Scegliere l’università significa scegliere anche la città. E nel caso del Politecnico di Torino, il messaggio è chiaro e diretto: il legame con il territorio è parte integrante dell’esperienza accademica. A ribadirlo, con toni netti, sono stati il rettore Stefano Corgnati e il sindaco Stefano Lo Russo in occasione del Salone dell’Orientamento.
«Quest'anno abbiamo deciso insieme al sindaco che è nostro docente di fare un passaggio insieme, per sottolineare come la scelta del percorso universitario è legata fisiologicamente alla scelta della città. Il Politecnico di Torino si sceglie perché è a Torino», ha dichiarato Corgnati, sottolineando la connessione profonda tra l’ateneo e il capoluogo piemontese.
Un legame che si traduce anche in servizi e opportunità. «I servizi per gli studenti sono centrali a Torino che è città dell'innovazione. Il Politecnico vive di innovazione», ha aggiunto il rettore, ricordando i numeri dell’università: oltre 38.800 studenti, con il 50% proveniente da fuori regione e il 22% dall’estero.
Il dato più forte resta però quello sull’occupazione: il 96% dei laureati magistrali trova lavoro a un anno dal titolo. Un numero che pesa come una promessa, soprattutto per chi si prepara a scegliere il proprio futuro.
Sul palco anche il sindaco Stefano Lo Russo, che è anche docente ordinario dell’ateneo, ha parlato direttamente agli studenti: «Questi sono per voi momenti di scelta, ora siete concentrati sull'esame di maturità e poi dovrete decidere cosa fare. Il Politecnico di Torino è una straordinaria opportunità, è molto cambiato negli anni.
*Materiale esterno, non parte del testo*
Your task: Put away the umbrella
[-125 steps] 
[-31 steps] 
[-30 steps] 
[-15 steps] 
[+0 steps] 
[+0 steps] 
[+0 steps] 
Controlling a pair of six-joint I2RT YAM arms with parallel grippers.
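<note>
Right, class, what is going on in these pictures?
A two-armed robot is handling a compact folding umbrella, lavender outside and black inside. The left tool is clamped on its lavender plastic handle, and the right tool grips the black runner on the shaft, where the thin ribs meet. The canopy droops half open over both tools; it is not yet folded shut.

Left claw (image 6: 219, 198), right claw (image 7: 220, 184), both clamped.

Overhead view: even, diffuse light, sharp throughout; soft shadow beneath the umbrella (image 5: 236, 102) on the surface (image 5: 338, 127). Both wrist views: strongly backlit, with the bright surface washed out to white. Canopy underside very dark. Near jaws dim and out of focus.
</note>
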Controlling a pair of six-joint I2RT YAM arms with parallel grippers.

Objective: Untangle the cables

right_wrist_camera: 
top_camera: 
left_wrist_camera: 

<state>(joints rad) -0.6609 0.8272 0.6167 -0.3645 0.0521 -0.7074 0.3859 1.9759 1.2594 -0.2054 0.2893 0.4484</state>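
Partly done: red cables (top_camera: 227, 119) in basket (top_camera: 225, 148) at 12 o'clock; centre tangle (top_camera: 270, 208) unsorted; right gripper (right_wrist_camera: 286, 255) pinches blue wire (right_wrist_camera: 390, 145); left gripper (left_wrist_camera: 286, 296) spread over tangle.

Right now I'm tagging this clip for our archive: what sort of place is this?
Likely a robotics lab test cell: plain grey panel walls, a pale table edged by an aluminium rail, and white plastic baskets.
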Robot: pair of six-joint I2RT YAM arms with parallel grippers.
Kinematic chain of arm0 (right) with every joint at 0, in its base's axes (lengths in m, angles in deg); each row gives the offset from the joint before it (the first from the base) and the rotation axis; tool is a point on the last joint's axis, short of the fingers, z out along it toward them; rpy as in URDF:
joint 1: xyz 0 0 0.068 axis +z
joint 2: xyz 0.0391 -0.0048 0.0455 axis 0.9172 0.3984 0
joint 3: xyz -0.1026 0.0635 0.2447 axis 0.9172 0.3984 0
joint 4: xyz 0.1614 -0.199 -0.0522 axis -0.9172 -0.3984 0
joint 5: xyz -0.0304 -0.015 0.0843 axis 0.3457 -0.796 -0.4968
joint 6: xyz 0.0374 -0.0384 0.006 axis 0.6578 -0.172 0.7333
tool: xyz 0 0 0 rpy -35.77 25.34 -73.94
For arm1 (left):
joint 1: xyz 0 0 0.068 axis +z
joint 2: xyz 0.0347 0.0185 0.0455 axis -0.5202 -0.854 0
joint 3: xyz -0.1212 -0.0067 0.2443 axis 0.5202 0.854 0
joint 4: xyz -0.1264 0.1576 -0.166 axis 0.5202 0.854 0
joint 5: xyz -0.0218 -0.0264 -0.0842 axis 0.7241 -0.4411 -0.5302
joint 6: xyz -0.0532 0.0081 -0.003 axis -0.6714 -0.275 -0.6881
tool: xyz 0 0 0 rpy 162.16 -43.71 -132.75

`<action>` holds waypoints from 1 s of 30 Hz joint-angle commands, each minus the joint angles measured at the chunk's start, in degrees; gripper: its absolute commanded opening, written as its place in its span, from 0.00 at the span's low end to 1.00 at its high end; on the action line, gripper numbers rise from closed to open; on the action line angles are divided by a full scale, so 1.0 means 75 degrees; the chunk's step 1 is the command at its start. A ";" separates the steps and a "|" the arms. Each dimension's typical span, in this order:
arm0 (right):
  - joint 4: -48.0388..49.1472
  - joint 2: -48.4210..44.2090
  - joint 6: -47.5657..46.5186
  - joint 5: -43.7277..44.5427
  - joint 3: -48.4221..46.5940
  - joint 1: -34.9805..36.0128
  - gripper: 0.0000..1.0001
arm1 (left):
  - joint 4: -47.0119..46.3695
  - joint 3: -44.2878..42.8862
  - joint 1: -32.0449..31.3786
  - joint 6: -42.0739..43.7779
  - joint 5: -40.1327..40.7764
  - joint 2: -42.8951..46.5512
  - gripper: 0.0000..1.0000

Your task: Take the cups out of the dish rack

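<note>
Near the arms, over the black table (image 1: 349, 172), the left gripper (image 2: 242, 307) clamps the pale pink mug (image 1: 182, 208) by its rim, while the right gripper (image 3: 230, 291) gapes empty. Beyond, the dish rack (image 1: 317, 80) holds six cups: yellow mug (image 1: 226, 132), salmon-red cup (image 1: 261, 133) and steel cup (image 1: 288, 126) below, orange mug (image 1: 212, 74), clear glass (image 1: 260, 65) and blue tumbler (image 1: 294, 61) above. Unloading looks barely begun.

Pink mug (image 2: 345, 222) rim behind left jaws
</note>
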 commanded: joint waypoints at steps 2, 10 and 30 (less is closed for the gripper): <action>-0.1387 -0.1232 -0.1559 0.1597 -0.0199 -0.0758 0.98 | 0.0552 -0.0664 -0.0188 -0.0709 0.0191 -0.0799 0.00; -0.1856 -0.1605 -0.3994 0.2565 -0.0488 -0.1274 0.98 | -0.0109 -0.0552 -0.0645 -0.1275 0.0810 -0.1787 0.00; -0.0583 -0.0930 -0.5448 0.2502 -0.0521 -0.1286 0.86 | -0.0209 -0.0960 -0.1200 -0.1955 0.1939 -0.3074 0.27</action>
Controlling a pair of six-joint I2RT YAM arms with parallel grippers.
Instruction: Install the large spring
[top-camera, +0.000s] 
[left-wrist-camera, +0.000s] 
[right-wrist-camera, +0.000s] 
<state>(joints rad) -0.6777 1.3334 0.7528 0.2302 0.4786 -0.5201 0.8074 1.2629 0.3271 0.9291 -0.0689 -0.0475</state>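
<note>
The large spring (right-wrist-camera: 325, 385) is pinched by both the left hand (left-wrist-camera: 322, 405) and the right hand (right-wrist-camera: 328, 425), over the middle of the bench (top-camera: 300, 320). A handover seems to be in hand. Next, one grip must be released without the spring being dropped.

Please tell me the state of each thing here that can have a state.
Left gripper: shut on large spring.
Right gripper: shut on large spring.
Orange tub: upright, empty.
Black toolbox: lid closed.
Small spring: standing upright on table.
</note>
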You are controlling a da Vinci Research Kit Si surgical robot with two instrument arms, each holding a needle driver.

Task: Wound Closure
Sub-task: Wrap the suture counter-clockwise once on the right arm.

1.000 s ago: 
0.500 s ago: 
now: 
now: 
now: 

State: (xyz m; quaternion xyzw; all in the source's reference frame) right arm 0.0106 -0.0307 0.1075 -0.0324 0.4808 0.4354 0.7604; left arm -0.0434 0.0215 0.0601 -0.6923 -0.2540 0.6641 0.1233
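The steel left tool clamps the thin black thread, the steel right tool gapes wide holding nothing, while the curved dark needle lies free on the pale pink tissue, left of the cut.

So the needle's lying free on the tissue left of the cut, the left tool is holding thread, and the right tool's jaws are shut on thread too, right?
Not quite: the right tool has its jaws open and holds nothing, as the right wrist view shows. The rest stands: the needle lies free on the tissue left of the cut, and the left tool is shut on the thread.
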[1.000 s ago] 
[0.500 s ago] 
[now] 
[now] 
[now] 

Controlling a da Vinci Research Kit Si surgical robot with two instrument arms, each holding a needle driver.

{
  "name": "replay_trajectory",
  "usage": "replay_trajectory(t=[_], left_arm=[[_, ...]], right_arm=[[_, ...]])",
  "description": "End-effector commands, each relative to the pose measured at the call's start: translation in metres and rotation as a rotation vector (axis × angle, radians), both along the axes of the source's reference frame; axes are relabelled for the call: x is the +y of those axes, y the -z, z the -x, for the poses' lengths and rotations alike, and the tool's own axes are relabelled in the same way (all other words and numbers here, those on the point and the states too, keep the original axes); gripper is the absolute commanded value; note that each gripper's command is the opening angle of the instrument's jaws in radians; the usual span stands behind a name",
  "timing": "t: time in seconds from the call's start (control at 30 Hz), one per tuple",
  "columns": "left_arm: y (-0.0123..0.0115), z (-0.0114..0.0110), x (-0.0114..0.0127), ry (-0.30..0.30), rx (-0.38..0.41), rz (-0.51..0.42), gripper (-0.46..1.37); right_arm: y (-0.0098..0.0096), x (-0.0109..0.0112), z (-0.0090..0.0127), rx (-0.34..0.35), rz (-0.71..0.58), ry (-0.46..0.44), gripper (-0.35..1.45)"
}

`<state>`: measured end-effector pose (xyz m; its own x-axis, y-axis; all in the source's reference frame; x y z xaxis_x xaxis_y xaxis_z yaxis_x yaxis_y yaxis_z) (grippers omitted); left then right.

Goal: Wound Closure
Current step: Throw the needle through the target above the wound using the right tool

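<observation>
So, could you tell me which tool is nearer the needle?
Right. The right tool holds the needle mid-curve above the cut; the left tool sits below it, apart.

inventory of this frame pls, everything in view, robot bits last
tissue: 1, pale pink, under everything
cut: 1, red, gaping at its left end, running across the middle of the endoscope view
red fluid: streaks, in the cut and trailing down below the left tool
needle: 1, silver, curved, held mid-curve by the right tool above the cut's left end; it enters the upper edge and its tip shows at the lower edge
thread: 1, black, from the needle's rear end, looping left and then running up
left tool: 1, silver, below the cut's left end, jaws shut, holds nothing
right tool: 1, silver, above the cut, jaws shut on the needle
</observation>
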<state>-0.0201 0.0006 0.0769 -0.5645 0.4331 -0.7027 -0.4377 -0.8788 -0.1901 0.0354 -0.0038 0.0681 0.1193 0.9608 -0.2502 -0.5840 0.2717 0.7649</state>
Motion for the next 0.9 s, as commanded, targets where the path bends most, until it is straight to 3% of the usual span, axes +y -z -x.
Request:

E' un'università internazionale, aumentano ogni anno i ragazzi e le ragazze che arrivano da tutto il mondo e vengono qui perché c'è un'offerta formativa di grandissima qualità».
Il Salone dell’Orientamento si è svolto tra il Campus Ingegnerie e il Campus Architettura, Design e Pianificazione al Castello del Valentino, offrendo ai partecipanti un programma ricco di incontri tematici, lezioni aperte, laboratori e visite guidate.
Per la prima volta, tra le proposte presentate anche i dottorati di ricerca, oltre a lauree, lauree magistrali, master e percorsi di formazione permanente.
Un evento pensato per mostrare concretamente cosa significa studiare al Politecnico di Torino, ma anche per lanciare un messaggio preciso: qui non si sceglie solo un’università, si sceglie un ecosistema fatto di innovazione, internazionalità e lavoro.